Work instructions -
From the line containing "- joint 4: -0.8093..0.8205" to the line containing "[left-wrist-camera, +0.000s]" in the records below, set down every line exactly as it stands, both ends included, and skip the pictures.

Raw data -
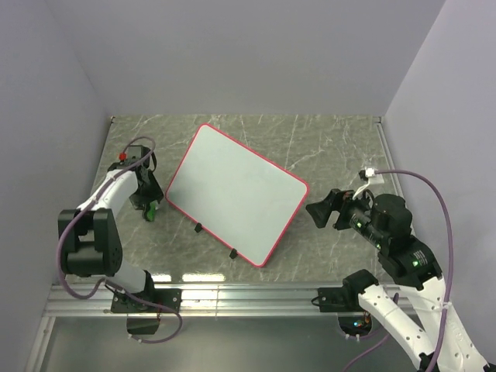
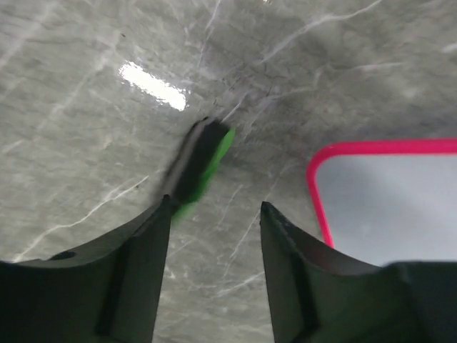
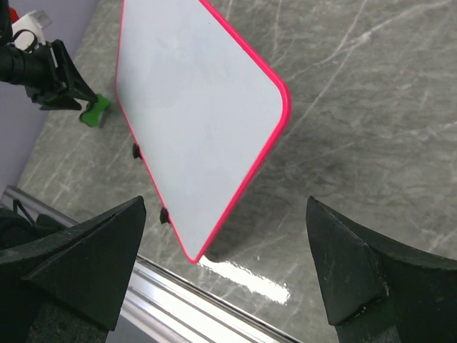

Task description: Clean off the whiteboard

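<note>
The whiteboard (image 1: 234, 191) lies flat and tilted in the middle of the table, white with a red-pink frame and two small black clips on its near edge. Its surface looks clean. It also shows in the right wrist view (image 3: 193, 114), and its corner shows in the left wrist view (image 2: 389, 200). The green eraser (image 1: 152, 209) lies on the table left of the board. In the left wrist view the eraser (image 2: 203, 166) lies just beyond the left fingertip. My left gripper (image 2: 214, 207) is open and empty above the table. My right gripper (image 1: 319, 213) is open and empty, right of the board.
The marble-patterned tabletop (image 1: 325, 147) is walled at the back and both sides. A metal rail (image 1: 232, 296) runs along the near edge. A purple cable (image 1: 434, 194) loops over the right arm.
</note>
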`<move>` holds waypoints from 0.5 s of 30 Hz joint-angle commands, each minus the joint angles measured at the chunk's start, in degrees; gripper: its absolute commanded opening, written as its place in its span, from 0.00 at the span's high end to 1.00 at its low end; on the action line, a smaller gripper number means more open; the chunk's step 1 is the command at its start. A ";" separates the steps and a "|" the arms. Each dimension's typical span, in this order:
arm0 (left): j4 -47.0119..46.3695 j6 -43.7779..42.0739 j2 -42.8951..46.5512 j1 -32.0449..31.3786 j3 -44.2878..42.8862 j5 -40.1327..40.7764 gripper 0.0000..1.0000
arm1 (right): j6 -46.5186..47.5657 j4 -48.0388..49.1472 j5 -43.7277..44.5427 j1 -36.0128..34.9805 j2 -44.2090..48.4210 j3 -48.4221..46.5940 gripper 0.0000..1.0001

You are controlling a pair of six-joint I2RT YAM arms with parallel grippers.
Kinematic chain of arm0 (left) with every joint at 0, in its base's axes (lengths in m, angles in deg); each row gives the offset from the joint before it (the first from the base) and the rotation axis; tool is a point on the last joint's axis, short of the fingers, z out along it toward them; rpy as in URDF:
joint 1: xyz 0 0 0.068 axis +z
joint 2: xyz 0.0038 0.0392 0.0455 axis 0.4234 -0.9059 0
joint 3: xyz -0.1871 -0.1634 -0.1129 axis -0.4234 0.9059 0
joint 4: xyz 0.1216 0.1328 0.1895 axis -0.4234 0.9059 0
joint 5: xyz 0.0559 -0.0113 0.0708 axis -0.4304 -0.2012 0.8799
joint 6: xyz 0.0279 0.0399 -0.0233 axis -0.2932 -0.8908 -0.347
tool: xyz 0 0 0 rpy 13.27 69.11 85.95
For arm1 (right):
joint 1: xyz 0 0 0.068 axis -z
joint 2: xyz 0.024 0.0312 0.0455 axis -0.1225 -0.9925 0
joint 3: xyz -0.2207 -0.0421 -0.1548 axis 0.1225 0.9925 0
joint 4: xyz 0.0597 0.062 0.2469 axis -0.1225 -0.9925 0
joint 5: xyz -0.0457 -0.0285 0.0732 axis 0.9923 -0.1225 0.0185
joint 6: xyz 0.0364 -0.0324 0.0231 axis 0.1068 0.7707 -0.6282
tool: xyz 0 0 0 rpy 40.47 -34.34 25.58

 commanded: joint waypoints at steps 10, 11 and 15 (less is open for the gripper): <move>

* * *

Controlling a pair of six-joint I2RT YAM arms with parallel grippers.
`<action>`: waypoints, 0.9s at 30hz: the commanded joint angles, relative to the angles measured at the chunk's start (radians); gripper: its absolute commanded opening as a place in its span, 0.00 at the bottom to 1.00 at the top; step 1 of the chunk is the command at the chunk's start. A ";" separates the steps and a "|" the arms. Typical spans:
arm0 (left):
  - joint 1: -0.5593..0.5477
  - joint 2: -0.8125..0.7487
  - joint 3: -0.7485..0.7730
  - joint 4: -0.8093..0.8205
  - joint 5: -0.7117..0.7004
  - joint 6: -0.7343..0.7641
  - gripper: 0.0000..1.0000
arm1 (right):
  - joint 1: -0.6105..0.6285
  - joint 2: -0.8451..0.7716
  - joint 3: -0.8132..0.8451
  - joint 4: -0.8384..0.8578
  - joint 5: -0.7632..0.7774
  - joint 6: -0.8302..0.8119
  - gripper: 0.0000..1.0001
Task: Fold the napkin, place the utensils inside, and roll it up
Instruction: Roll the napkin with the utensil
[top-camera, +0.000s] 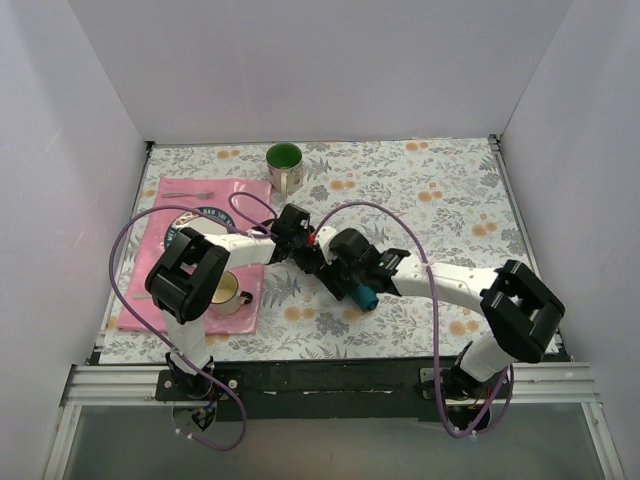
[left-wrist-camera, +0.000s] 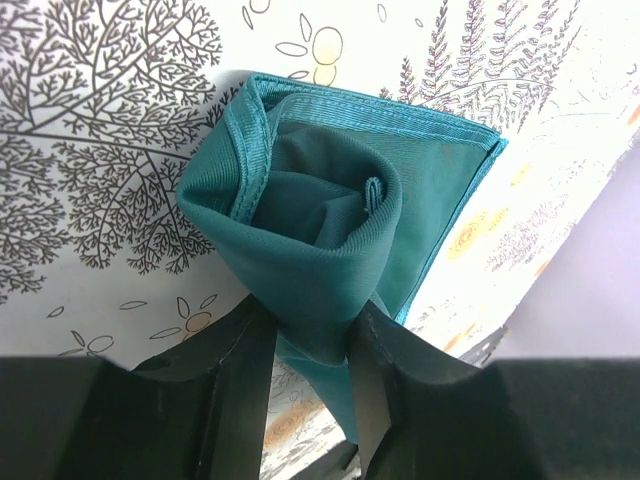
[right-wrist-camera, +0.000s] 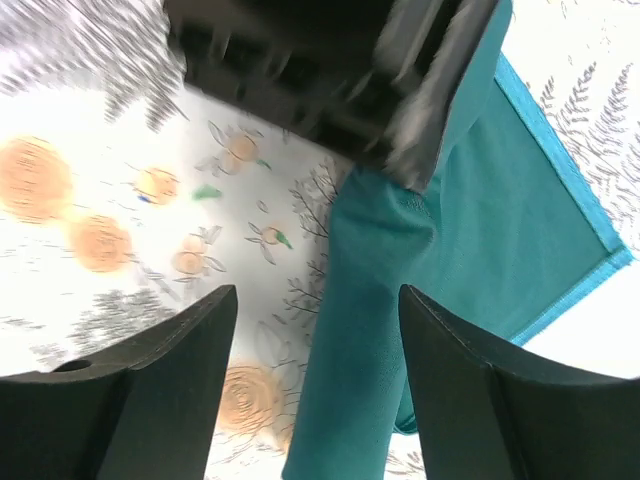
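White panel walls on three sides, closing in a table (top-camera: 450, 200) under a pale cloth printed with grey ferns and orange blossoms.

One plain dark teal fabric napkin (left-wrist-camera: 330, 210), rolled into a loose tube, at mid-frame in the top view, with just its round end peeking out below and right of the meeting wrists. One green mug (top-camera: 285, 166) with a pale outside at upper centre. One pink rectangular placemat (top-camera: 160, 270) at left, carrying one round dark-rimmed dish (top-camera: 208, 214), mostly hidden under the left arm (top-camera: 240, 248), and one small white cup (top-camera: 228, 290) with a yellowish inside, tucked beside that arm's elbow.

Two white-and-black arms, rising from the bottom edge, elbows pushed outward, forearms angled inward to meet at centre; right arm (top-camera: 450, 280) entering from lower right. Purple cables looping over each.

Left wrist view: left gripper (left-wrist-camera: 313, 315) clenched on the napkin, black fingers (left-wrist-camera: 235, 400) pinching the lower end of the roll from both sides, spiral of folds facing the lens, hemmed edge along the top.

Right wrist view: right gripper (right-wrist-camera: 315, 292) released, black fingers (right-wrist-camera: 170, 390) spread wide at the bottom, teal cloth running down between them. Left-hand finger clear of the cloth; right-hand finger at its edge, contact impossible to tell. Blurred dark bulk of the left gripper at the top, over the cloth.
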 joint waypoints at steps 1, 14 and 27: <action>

Solution for this problem -
  - joint 4: -0.8093..0.8205
  - joint 5: -0.7117..0.7004
  - joint 6: -0.7343..0.7641
  - gripper: 0.0000..1.0000
arm1 (right):
  - joint 1: -0.6105..0.6285
  - joint 2: -0.8451..0.7716
  - joint 3: -0.8132..0.8451
  - joint 4: -0.8384..0.8578
  - joint 5: -0.7632..0.7774
  - joint 6: -0.8302..0.8119
  - gripper: 0.0000..1.0001
Task: Fold the napkin, place the utensils inside, and roll it up
Instruction: Roll the napkin with the utensil
[top-camera, +0.000s] 
[left-wrist-camera, +0.000s] 

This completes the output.